Canadian doctors are warning that a new U.S. policy which slashes the number of vaccines universally recommended to all children could have devastating, and potentially deadly effects in Canada, including increasing disease spread through American travellers visiting north of the border.
“This was just incomprehensibly stupid. I was horrified,” said family doctor and former president of the Ontario Medical Association, Dr. Sohail Gandhi in an interview with CTV News Saturday. “Children in the U.S. are going to die as a result of this move – and, worse, some children are going to have lifelong complications as a result of this move."
On Monday, the U.S. Centre for Disease Control (CDC) announced it will slash routine vaccine recommendations for all children from 17 down to 11, no longer suggesting protection against diseases like COVID-19, hepatitis A, Hepatitis B, influenza, rotavirus, respiratory syncytial virus (RSV) and meningococcal disease.
CTV News spoke to several health professionals who say this will have a compounding effect, with vaccine hesitancy on the rise in Canada and immunization numbers dwindling.

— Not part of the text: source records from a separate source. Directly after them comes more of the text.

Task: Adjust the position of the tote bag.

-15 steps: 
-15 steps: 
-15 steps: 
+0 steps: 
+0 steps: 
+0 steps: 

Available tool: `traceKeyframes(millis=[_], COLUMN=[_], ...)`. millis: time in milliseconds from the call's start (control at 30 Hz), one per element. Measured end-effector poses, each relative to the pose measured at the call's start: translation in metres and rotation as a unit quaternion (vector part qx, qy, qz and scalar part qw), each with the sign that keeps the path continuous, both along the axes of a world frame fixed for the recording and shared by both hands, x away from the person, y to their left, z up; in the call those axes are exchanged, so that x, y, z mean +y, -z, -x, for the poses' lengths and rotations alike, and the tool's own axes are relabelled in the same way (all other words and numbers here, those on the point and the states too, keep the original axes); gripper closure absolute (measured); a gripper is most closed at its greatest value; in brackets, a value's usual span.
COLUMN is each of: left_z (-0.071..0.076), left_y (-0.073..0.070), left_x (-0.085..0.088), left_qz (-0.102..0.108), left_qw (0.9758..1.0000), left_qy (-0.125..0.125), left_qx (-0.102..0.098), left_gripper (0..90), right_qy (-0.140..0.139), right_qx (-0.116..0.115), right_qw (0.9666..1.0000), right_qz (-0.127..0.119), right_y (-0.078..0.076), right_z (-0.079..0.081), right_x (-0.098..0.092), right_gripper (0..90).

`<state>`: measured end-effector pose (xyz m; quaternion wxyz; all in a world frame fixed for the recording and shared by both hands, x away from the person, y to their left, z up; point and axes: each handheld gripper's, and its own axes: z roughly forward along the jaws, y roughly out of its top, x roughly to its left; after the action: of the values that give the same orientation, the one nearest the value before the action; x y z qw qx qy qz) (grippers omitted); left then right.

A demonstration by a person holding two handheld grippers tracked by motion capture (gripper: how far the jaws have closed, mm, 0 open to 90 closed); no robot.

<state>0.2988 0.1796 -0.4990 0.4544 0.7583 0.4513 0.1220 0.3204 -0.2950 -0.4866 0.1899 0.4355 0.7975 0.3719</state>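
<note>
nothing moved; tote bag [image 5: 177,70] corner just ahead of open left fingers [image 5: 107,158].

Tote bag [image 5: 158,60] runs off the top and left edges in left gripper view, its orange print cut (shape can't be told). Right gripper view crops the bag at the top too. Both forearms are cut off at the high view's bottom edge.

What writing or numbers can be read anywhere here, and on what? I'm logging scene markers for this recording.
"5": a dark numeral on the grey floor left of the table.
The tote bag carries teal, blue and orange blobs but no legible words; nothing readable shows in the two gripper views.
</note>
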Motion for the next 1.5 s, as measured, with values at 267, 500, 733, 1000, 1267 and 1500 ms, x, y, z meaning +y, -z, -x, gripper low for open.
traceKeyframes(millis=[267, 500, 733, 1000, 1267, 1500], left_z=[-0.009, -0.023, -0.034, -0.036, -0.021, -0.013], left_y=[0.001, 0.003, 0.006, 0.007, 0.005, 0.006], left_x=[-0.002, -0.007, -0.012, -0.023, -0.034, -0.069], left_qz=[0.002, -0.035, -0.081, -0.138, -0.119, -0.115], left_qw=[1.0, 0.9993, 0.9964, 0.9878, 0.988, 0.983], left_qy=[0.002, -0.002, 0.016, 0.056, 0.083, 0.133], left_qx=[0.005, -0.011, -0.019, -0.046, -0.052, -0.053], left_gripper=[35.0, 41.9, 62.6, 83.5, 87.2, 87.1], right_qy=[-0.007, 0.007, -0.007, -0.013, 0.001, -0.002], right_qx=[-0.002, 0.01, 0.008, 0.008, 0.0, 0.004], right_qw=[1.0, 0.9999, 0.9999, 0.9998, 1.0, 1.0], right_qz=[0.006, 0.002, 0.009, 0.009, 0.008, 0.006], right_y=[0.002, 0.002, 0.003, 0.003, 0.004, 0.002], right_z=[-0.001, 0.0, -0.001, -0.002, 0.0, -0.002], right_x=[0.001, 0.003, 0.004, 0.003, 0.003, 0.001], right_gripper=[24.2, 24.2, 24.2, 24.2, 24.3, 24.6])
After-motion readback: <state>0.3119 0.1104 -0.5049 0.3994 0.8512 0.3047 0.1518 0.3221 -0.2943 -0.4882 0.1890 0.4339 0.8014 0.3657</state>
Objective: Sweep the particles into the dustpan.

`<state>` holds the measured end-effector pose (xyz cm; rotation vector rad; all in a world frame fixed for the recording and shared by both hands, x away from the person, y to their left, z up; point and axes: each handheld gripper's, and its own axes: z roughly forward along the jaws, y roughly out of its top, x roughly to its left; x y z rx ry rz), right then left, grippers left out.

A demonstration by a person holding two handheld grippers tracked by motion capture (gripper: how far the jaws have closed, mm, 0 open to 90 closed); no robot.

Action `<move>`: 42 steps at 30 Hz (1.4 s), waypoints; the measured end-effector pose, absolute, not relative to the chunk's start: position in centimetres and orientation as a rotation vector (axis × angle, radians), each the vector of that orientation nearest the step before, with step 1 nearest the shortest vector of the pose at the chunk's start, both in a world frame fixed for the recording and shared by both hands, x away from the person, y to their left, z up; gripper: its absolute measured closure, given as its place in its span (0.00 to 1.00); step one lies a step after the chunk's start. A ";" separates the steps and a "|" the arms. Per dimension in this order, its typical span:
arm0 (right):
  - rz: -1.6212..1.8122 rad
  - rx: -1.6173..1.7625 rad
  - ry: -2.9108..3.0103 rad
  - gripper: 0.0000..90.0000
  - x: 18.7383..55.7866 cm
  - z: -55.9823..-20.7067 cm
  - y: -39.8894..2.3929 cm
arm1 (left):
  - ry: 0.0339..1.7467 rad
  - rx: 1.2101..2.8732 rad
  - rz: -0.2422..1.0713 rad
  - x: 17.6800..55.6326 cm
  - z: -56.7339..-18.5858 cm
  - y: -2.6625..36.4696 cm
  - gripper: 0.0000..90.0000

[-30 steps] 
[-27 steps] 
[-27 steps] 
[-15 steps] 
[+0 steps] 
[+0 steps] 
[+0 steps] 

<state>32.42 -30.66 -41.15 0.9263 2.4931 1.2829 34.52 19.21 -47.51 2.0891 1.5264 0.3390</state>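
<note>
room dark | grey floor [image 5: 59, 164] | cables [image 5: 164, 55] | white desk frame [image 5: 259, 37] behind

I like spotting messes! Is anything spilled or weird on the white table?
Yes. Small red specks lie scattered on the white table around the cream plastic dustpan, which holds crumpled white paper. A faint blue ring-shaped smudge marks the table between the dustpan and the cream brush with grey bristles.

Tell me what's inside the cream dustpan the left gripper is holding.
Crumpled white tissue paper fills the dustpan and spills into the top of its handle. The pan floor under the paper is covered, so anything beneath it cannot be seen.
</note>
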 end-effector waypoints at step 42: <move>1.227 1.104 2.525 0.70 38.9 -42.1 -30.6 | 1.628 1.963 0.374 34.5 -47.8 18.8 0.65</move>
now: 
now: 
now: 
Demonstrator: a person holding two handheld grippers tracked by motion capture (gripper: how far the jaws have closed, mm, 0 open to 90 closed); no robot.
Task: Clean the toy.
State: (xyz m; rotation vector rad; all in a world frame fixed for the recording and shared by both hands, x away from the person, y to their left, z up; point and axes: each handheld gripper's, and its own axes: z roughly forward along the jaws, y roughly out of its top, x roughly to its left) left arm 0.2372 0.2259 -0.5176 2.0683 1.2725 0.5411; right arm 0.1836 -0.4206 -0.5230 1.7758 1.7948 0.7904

In combination with an expected increase in the disease spread in the U.S., because of the new CDC policy, and American travellers crossing the border, it could result in increased spread of those diseases in Canada, they said.
“We’re going to see upticks of these diseases,” Gandhi said.
“We still have people coming from the U.S., and we still have Canadians going to the U.S… Going into areas where there’s not as much immunization as there should be, and there’s not enough herd immunization. So, I wouldn’t call it the possibility, I would say it is definitely going to happen.
Vaccine hesitancy
The worry is that American tourists, who aren’t inoculated against those diseases because it’s no longer recommended, are stepping into a situation that is ripe for disease spread due to dropping vaccination numbers.
Health professionals say they’re seeing more vaccine hesitancy among their patients, which is supported by a recent Leger poll that showed more than a quarter of those surveyed had lost confidence in vaccines.
“We always worry about vaccine hesitancy,” said Dr. Allan Grill, chief of family medicine at Markham-Stouffville Hospital. “We’re so closely tied to the U.S., information is shared freely, people can travel freely. Any time something happens where the rate of getting a vaccine goes down, it could result in more cases in both countries.”
Grill says he’s especially concerned about rotavirus and meningitis diseases spreading here in Canada, for which inoculation targets are not being met. They are worried they may increase in cases the same way measles did.
“It’s definitely worrisome,” said Grill. “We’ve seen rates of vaccination of measles drop both here and, in the U.S., and that’s resulted in increased cases. When I trained 20 years ago, we didn’t even think about measles, especially being in Canada, but when rates go down, people can get the diseases.”
Doctors also warn that eliminating roughly a third of the vaccines on the U.S. CDC’s recommended list will confuse most Canadians, who may question the efficacy of the other remaining vaccines on the list.
“It basically causes people to question how safe and how necessary all the vaccines are, seeing a drop from 17 to 11 and knowing that the ones they dropped are actually still very important as well,” said the current president of the Ontario Medical Association, Dr. Zainab Abdurrahman. ”They start to question the ones that are even on that 11, and they’re wondering which ones are necessary or how well studied they are.”
“In the past, we have also referred to some of these U.S. based guidelines as a trusted source. And now that’s going to cause confusion because people are going to see that it’s no longer that (trusted) from a Canadian perspective,” Abdurrahman added.
Canada to keep its recommendations
Canadian physicians also question how many more patients the already overburdened healthcare system can handle, with having to potentially treat more unvaccinated Canadians and American travellers.
“We’re going to see our health care system be further over capacity at this point. We’ve seen with the influenza season, we’ve already seen an overwhelming of some of our children’s hospitals and several of our hospitals in the province,” Abdurrahman said.
“Now, if you add on other things that are being held back because of vaccines like RSV, like COVID-19, if we have all of this layered on top, our health care system actually cannot accommodate much more.”
However, doctors add that Canada will not follow the U.S.’s lead and will continue to recommend vaccines for all six diseases taken off the U.S. CDC’s list.
“There’s no reason to believe that the recommendations in Canada are going to change,” said Grill. “The recommendations that we have here in Canada are based on strong evidence and I’m very confident that our vaccines are safe and effective.”
“Changes to vaccine recommendations by the U.S. do not affect evidence-based decision-making about vaccine use in Canada. Childhood vaccination continues to remain one of our most powerful preventive tools to support child health in Canada,” a spokesperson for Health Canada and the Public Health Agency of Canada, André Gagnon, told CTV News in an email.
Gagnon added that there is a need for targeted interventions “to improve childhood vaccine series completion in Canada, including strengthened follow-up and reminder systems, as well as improved access to and uptake of publicly funded adult vaccines.”